3. STOCK SPLITS. If there shall be any change in the Securities of
the Company as a result of any merger, consolidation, reorganization,
recapitalization, stock dividend, split-up, combination, exchange or otherwise,
the provisions of this Agreement shall apply with equal force to additional
and/or substitute Securities, if any, received by the Stockholder in exchange
for or by virtue of its ownership of Securities.
4. REPRESENTATIONS AND WARRANTIES OF THE PARTIES.
4.1. REPRESENTATIONS AND WARRANTIES OF THE STOCKHOLDER.
Stockholder represents and warrants to the Company as follows:
(a) RIGHT TO VOTE SECURITIES. As of the date hereof,
Stockholder beneficially owns and has the right to vote all the Securities (in
accordance with the terms of such Securities) listed by its name on SCHEDULE A.
(b) POWER; BINDING AGREEMENT; NON-CONTRAVENTION.

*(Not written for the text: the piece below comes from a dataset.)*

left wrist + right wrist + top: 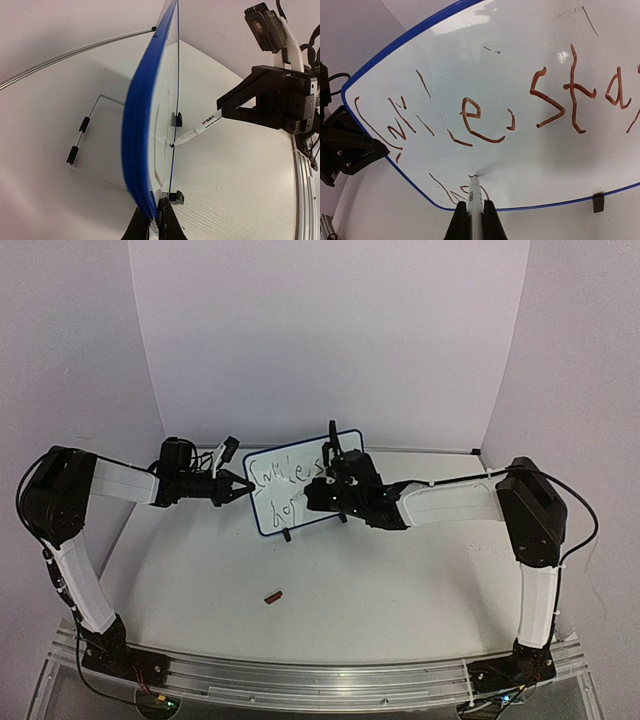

Stockholder has the full, right, power and authority (or, if a natural person,
the legal capacity) to enter into this Agreement and perform all of its
obligations hereunder. Neither the execution, delivery nor performance of this
Agreement by Stockholder will violate the charter, by-laws or other
organizational or constitutive documents of Stockholder (if the Stockholder is
not a natural person), or any other agreement, contract or arrangement to which
Stockholder is a party or is bound, including any voting agreement, stockholders
agreement or voting trust. This Agreement has been duly executed and delivered
by Stockholder and constitutes a legal, valid and binding agreement of the
Stockholder, enforceable in accordance with its terms. Neither the execution or
delivery of this Agreement will (a) require any material consent or approval of
or filing with any governmental or other regulatory body, other than filings
required under the federal or state securities laws, or (b) constitute a
violation of, conflict with or constitute a default under (i) any material law,
rule or regulation applicable to Stockholder, or (ii) any material order,
judgment or decree to which Stockholder is bound.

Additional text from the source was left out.